Flavonoids isolated from both the peel and flesh of the Pink Lady apple cultivar have shown inhibitory activity against MCF-7 breast cancer cells, with half-maximal inhibitory concentrations (IC₅₀) reported at 58.42 ± 1.39 mg/mL and 296.06 ± 3.71 mg/mL, respectively [122]. Similarly, research on the Pelingo apple variety revealed that its juice, rich in polyphenolic compounds, suppressed the proliferation of MCF-7 and MDA-MB-231 breast cancer cell lines. The juice also impeded tumor promotion induced by 12-O-tetradecanoylphorbol-13-acetate in pre-neoplastic cells, by reducing colony formation and blocking TPA-stimulated ERK1/2 phosphorylation [123].

Phloretin, a polyphenol found in apples, has been proven to inhibit the growth and migration of TNBC cells, thus helping prevent metastasis. Phloretin has also been reported to increase the anticancer effects of chemotherapy drugs like Adriamycin (doxorubicin), Taxol (paclitaxel), and cisplatin, as well as potentiating the treatment effects of tamoxifen and Herceptin. Furthermore, phloretin has been shown to reverse multidrug resistance in cancer cells [124].

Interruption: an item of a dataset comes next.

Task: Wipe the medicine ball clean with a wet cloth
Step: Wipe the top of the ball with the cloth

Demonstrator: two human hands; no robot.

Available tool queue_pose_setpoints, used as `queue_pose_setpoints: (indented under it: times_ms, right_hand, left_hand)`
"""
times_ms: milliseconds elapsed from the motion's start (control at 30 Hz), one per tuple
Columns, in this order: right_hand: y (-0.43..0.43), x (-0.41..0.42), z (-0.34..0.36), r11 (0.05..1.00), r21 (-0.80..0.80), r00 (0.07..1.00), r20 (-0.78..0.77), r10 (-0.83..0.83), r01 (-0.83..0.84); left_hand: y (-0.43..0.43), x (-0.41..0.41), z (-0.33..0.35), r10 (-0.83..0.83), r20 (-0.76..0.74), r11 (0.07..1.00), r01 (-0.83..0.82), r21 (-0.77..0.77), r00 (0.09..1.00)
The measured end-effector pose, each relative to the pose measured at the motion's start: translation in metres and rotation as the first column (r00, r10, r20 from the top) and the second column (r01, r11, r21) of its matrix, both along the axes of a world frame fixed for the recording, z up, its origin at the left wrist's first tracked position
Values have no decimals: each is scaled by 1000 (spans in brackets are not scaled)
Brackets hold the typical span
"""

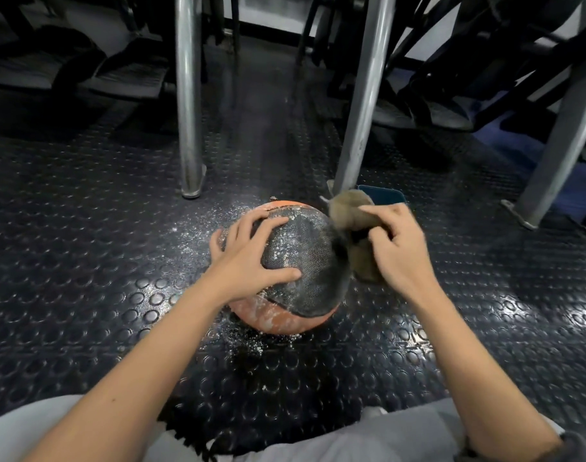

A comprehensive review highlighted that apple PPs, such as flavonoids and phenolic acids, have been associated with reduced cancer risk through various mechanisms, including antioxidant activity, modulation of cell signaling pathways, and regulation of gene expression. Data suggest that regular consumption of apples and apple-derived products may contribute to cancer prevention strategies.

4.1.3. Citrus Fruits

Citrus fruits, including oranges, lemons, grapefruits, mandarins, and limes, are among the most widely consumed fruits worldwide. Citrus fruits are characteristic of the Mediterranean region, even though their botanical origin is in Asia (India, China, and Southeast Asia). However, they have spread and adapted perfectly to the Mediterranean basin thanks to its mild climate, becoming an integral part of the local diet, agricultural culture, and culinary tradition [125]. Citrus fruits are an important source of bioactive phytochemicals, particularly PPs, flavonoids, and limonoids, which contribute to their health-promoting properties. The most prominent PPs include flavanones such as naringenin, hesperidin, eriocitrin, and diosmin, which are well known for their antioxidant, anti-inflammatory, and potentially anticancer effects. In addition to flavonoids, citrus fruits also have phenolic acids (e.g., ferulic acid and caffeic acid), carotenoids (such as beta-cryptoxanthin), and essential oils rich in terpenes like limonene, which has demonstrated chemopreventive activity in experimental breast cancer models. The peel and seeds of citrus fruits, often considered by-products, are particularly rich in these compounds. Regular consumption of citrus or citrus-derived extracts has been associated with reduced oxidative stress, improved immune responses, and the modulation of metabolic pathways involved in cancer development [126,127].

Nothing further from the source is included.